[What this task involves]: This exercise calls for an exact copy of the listing, with no pictures kept.
*** Block opens ***
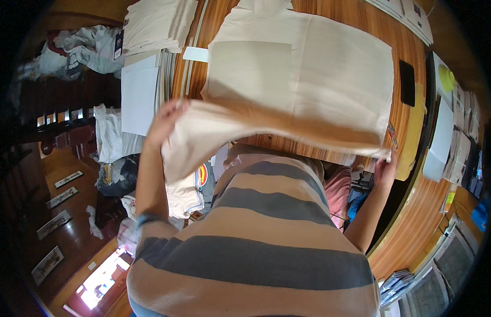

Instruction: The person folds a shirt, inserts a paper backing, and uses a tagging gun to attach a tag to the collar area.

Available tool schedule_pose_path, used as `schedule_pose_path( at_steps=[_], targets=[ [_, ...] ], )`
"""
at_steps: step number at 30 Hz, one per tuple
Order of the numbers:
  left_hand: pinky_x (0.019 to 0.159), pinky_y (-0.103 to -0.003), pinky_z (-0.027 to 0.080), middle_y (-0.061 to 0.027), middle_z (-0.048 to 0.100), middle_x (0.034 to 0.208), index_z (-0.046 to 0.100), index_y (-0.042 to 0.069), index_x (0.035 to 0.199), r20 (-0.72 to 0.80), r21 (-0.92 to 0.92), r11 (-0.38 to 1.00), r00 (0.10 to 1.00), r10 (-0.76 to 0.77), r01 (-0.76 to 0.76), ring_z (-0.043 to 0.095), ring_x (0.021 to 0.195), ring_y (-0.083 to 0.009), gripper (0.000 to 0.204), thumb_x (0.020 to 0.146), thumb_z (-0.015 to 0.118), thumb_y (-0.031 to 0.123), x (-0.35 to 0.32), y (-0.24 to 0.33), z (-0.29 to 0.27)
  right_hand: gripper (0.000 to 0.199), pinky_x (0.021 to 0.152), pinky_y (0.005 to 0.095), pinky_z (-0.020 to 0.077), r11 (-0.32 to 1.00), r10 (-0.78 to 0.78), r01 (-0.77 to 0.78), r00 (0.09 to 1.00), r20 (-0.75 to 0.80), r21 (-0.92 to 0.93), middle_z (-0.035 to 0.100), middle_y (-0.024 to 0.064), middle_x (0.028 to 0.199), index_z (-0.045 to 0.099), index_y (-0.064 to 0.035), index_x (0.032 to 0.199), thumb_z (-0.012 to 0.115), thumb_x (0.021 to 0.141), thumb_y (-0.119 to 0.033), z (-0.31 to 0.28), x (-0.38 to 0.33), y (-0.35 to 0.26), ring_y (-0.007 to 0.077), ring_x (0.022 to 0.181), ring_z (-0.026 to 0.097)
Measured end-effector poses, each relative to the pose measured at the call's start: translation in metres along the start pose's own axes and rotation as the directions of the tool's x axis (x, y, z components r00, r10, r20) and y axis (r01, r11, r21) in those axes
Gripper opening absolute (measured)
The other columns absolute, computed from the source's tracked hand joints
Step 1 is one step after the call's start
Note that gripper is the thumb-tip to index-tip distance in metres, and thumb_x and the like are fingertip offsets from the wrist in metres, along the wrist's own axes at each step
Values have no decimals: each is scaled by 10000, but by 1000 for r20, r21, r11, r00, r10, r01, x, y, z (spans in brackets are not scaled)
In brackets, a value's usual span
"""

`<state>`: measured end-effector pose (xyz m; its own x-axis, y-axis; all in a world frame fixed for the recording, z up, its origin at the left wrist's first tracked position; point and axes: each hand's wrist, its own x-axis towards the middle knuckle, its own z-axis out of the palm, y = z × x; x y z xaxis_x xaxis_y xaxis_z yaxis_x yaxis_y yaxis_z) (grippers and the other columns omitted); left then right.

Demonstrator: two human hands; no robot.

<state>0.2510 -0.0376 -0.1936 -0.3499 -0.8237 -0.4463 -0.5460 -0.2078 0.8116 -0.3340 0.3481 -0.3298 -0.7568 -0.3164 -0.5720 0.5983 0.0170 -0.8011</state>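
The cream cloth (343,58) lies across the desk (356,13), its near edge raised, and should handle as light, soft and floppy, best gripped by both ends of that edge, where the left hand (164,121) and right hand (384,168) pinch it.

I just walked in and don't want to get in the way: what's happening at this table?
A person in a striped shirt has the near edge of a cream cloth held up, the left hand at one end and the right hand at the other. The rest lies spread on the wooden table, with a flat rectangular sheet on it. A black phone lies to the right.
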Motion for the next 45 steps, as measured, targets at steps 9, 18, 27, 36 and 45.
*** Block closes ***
[Solution to the exercise]:
Instruction: The person folds a shirt, inserts a paper backing, and uses a tagging gun to attach a tag to the collar area.

Available tool schedule_pose_path, used as `schedule_pose_path( at_steps=[_], targets=[ [_, ...] ], )`
"""
at_steps: step number at 30 Hz, one per tuple
Order of the numbers:
  left_hand: pinky_x (0.019 to 0.159), pinky_y (-0.103 to -0.003), pinky_z (-0.027 to 0.080), middle_y (-0.061 to 0.027), middle_z (-0.048 to 0.100), middle_x (0.034 to 0.208), index_z (-0.046 to 0.100), index_y (-0.042 to 0.069), index_x (0.035 to 0.199), r20 (-0.72 to 0.80), r21 (-0.92 to 0.92), r11 (-0.38 to 1.00), r00 (0.10 to 1.00), r10 (-0.76 to 0.77), r01 (-0.76 to 0.76), ring_z (-0.043 to 0.095), ring_x (0.021 to 0.195), ring_y (-0.083 to 0.009), gripper (0.000 to 0.204), thumb_x (0.020 to 0.146), thumb_z (-0.015 to 0.118), thumb_y (-0.031 to 0.123), x (-0.35 to 0.32), y (-0.24 to 0.33), z (-0.29 to 0.27)
  right_hand: gripper (0.000 to 0.199), pinky_x (0.021 to 0.152), pinky_y (0.005 to 0.095), pinky_z (-0.020 to 0.077), r11 (-0.32 to 1.00), r10 (-0.78 to 0.78), r01 (-0.77 to 0.78), r00 (0.09 to 1.00), r20 (-0.75 to 0.80), r21 (-0.92 to 0.93), middle_z (-0.035 to 0.100), middle_y (-0.024 to 0.064), middle_x (0.028 to 0.199), index_z (-0.045 to 0.099), index_y (-0.064 to 0.035), index_x (0.032 to 0.199), thumb_z (-0.012 to 0.115), thumb_x (0.021 to 0.141), thumb_y (-0.119 to 0.033), z (-0.31 to 0.28), x (-0.38 to 0.33), y (-0.35 to 0.26), ring_y (-0.007 to 0.077), ring_x (0.022 to 0.181), ring_z (-0.026 to 0.097)
Measured end-effector poses, each relative to the pose measured at the call's start: translation in metres along the start pose's own axes and rotation as the directions of the tool's x axis (x, y, z components r00, r10, r20) and y axis (r01, r11, r21) in those axes
Gripper opening absolute (measured)
The other columns absolute, computed from the source's tracked hand joints
Step 1 is one step after the call's start
Note that gripper is the thumb-tip to index-tip distance in metres, and thumb_x and the like are fingertip offsets from the wrist in metres, along the wrist's own axes at each step
Values have no decimals: each is scaled by 10000, but by 1000 for r20, r21, r11, r00, r10, r01, x, y, z (spans in brackets are not scaled)
In brackets, a value's usual span
"""

`<state>`: measured end-effector pose (xyz m; its own x-axis, y-axis; all in a world frame fixed for the recording, z up, its origin at the left wrist's first tracked position; point and axes: each hand's wrist, its own x-axis towards the middle knuckle, its own z-axis out of the palm, y = z × x; x y z xaxis_x xaxis_y xaxis_z yaxis_x yaxis_y yaxis_z) (grippers and the other columns omitted); left then right.

Demonstrator: two human hands; no robot.

<state>0.2510 -0.0376 -0.1936 -0.3499 -0.8237 -0.4463 -0.5460 -0.2078 0.8116 -0.3340 0.3481 -0.3298 -0.7568 -0.3164 -0.5720 0.5983 0.0170 -0.8011</state>
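The cream cloth (343,58) lies across the desk (356,13), its near edge raised, and should handle as light, soft and floppy, best gripped by both ends of that edge, where the left hand (164,121) and right hand (384,168) pinch it.

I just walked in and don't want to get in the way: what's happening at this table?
A person in a striped shirt has the near edge of a cream cloth held up, the left hand at one end and the right hand at the other. The rest lies spread on the wooden table, with a flat rectangular sheet on it. A black phone lies to the right.
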Motion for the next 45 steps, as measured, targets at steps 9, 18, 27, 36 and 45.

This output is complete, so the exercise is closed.